A Session with James LePore and Carlos Davis


You’re thinking of writing a historical thriller. What are some of the tools that can help you maximize your story and its impact on the reader?

For a way to truly distinguish yourself, considering using elements of fantasy, fable and faith in a historical thriller.  Some examples:


One of the main forms of fantasy storytelling has a hero who ventures forth from his safe home into an unknown world. After having adventures with hermits and/or fantastical beasts, he invariably comes across a forbidding castle. An evil lord rules the castle. The castle could be an actual castle or it could be the Death Star. Or anything in between. It’s up to your imagination. In story form, all serve the same purpose.

In No Dawn For Men, we used Herman Goring as our dark lord, and his real castle, Carinhall, as his evil lair. Of course, Goring was an actual historical figure and in 1938 he was the second most powerful man after Hitler in the Third Reich. Carinhall, which is in the woods 150 miles outside of Berlin, was a real place. It was elaborate – a hybrid German Cinderella’s fairy tale castle and Pentagon War Headquarters all built into one.

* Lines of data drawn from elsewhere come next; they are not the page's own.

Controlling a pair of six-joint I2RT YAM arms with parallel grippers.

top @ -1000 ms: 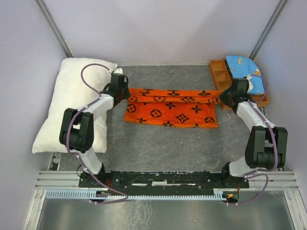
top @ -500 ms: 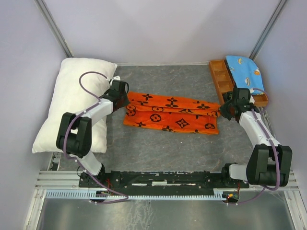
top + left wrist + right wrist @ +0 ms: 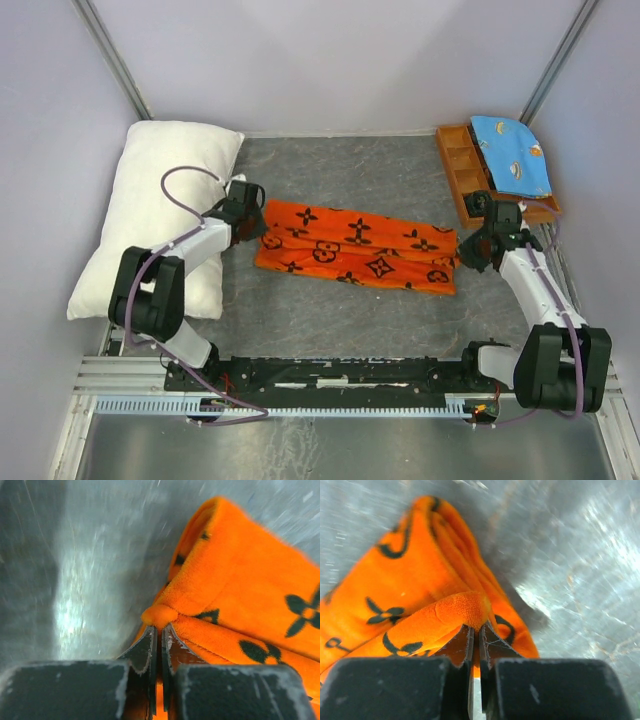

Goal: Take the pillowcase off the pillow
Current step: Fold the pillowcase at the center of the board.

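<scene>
My left gripper (image 3: 160,629) pinches one end of the pillowcase (image 3: 355,245). My right gripper (image 3: 476,628) pinches the other end. That way it lies folded and flat on the counter (image 3: 330,310). The pillow (image 3: 160,215) (all bare now) lies at my left.

**Item count, one frame**

Counted one orange pillowcase (image 3: 355,247), one white pillow (image 3: 160,215), one wooden tray (image 3: 458,172), one blue cloth (image 3: 512,157) and one counter (image 3: 340,310). Two pincers showed: left pincer (image 3: 258,231), right pincer (image 3: 463,252).
</scene>
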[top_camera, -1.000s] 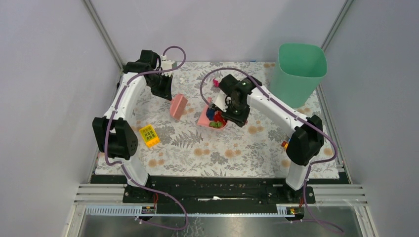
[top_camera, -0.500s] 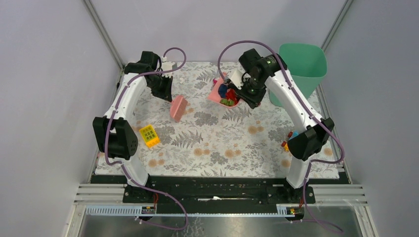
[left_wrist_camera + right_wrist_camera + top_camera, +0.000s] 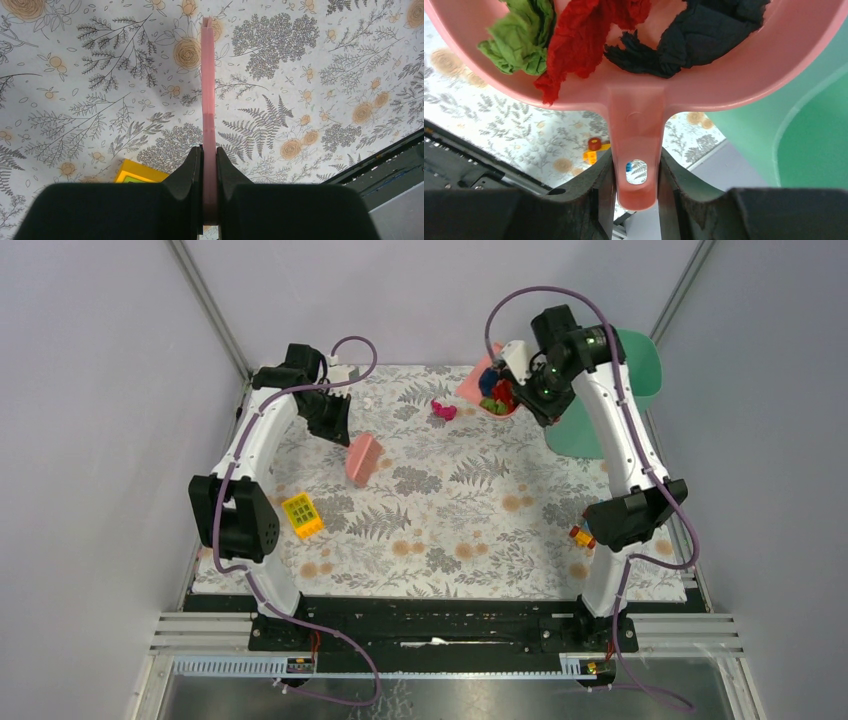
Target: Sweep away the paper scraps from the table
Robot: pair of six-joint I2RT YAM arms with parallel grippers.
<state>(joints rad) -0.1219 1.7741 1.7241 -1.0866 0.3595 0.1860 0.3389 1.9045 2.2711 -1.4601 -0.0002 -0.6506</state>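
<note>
Gripping the pink plastic dustpan [image 3: 724,85] by its handle, the right gripper [image 3: 636,172] holds it raised just beside the tall green plastic bin [image 3: 809,135], which lies to the pan's right. Tipping calls for the pan over that rim. Three crumpled paper scraps ride inside: one green wad [image 3: 519,35], one red wad [image 3: 584,35] and one dark blue wad [image 3: 704,35]. One magenta wad [image 3: 443,412] lies on the leaf-patterned table [image 3: 450,530], between the arms. The left gripper [image 3: 209,170] pinches a flat pink sweeper board [image 3: 208,75].
</note>
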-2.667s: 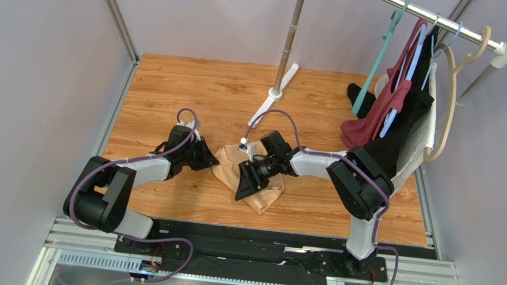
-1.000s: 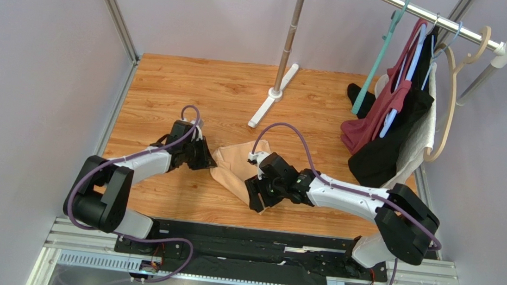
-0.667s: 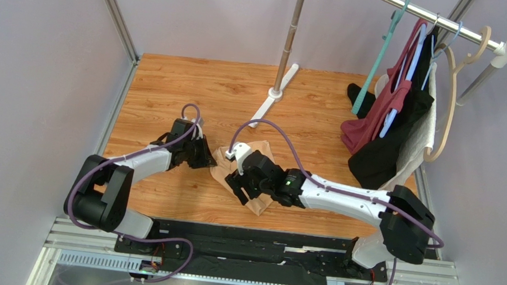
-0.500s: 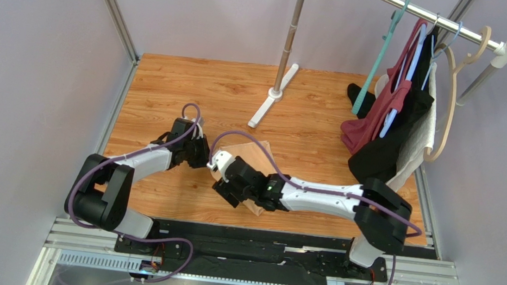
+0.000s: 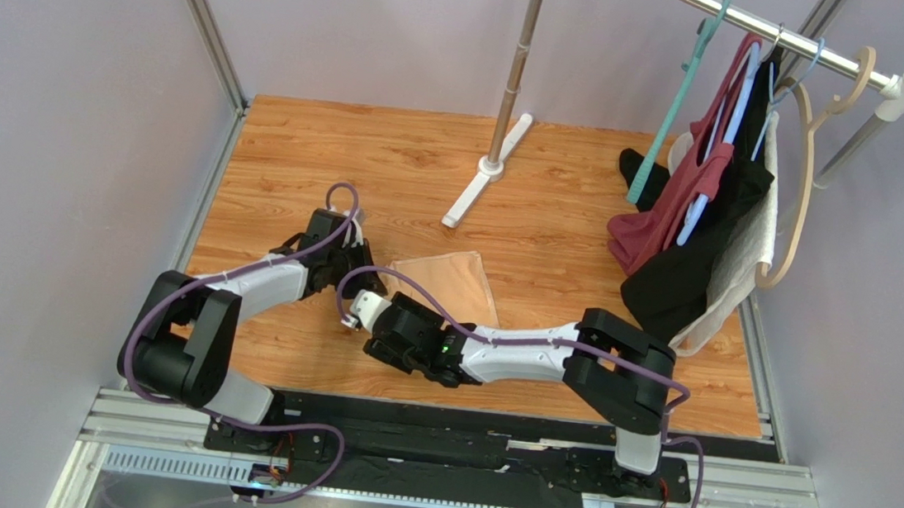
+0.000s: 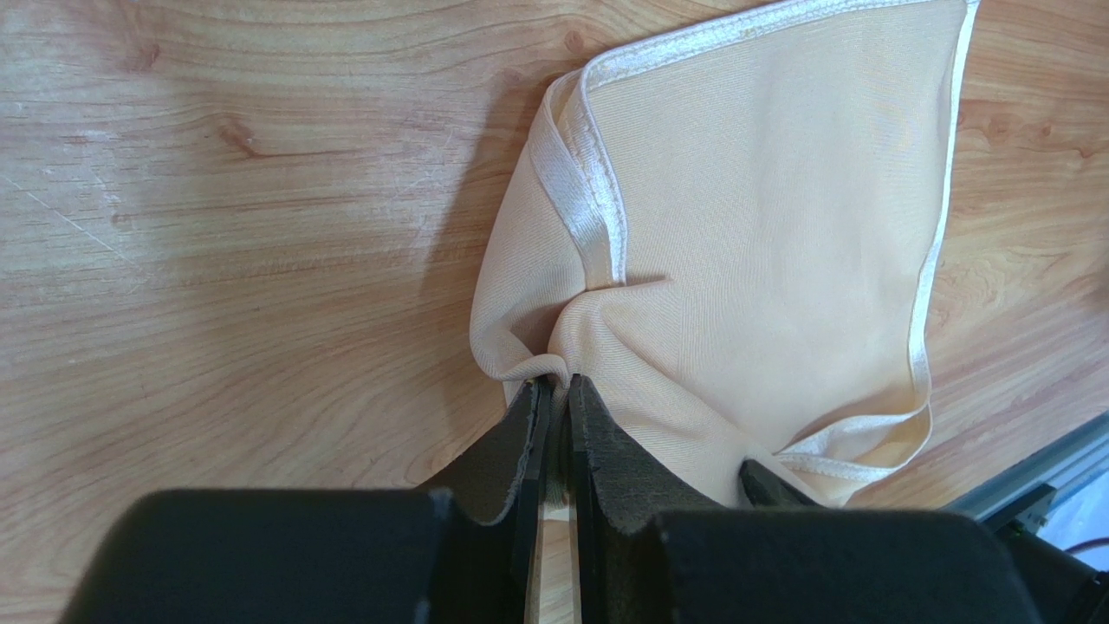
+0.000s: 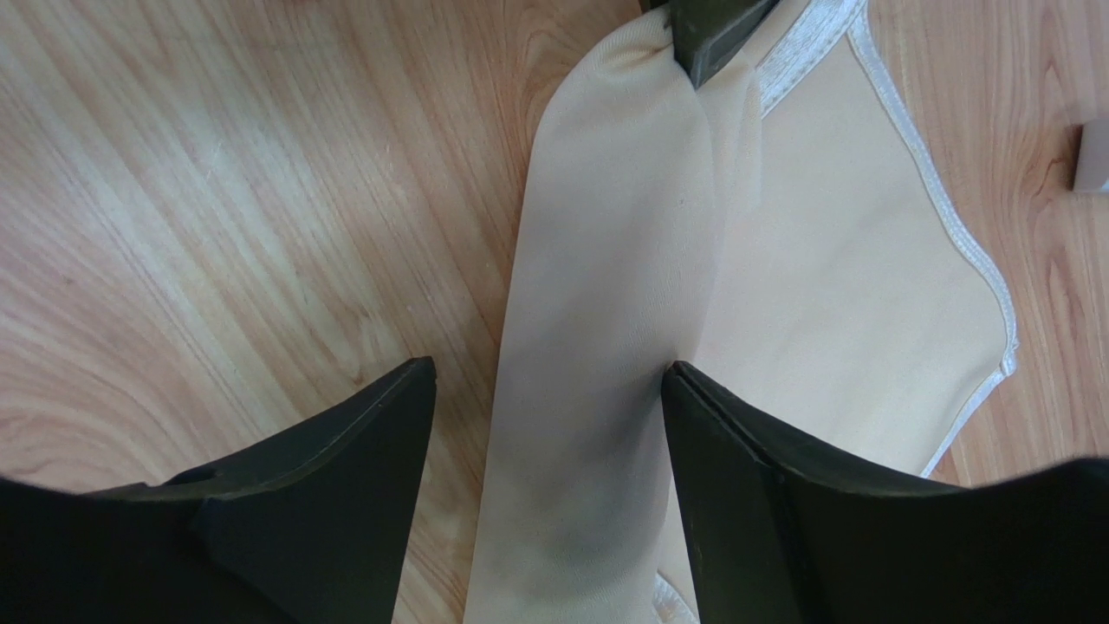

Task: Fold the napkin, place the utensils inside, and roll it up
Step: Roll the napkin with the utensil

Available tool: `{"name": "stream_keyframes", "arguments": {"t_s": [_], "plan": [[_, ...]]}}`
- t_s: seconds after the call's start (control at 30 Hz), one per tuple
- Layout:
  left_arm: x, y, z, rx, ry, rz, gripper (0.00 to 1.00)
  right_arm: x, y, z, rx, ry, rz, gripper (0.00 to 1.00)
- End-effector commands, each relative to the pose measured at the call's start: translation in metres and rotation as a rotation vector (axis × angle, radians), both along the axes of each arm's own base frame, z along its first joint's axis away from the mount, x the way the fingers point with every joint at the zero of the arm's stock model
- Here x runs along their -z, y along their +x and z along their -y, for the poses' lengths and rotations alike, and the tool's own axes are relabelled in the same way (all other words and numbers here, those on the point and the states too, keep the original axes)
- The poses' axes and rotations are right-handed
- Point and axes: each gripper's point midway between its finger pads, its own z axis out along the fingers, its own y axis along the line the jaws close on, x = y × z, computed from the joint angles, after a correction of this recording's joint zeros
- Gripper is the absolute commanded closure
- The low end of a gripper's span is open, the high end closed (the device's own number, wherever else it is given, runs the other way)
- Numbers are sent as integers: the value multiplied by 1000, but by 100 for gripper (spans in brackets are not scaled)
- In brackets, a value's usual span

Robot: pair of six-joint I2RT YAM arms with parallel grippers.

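Wood-grain table fills a stall of pale grey walls and metal corner posts. On it lies one peach napkin, near the middle and towards the near edge. One upright metal pole stands farther back on a long white foot, well apart from the cloth. At the far right, three garments hang from a rail: dark red, black and white.

Two arms work the cloth. The left arm lies low across the near-left of the table. The left gripper is clamped narrow on a bunched bit of the napkin's left edge. The left wrist view shows its jaws nearly together with fabric puckered between them, and the hemmed napkin spreading away beyond.

The right arm is folded back at the elbow and stretched leftward along the near edge, so the right gripper sits just beside the left one. Its jaws stand wide, straddling a raised lengthwise fold of the napkin without pinching it. The fold runs up to the dark tip of the left gripper.

Bare wood lies open to the far left and behind the cloth. The table's near edge is close by the right gripper.
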Motion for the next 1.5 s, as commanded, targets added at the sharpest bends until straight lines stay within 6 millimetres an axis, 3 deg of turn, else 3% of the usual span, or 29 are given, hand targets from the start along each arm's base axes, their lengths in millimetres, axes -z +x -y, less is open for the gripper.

Several nights a week, Goring would entertain up to 100 people in his lavish dining hall. Afterward, he would provide bizarre entertainments to his guests. One of his favorites was having two bisons copulating at one end of the dining room, followed by a troop of dwarves doing circus routines. This is all absolutely true, although it certainly seems like something out of a lurid fantasy. And we wrote it as such. It feels real because it is real, yet it’s Goring’s fantasy world. We took it a step further – the dwarves help one of our heroes (in this case, J.R.R. Tolkien) escape the dark lord and the thriller is off to its next adventure.


Exercise 1 Exercise: Have your hero come upon an “evil castle” and introduce us to its ruler. Show us what makes him evil; show us his powers and why they are intimidating to your hero.  Your hero is only as worthy as his antagonist so make your villain as overwhelmingly menacing as possible.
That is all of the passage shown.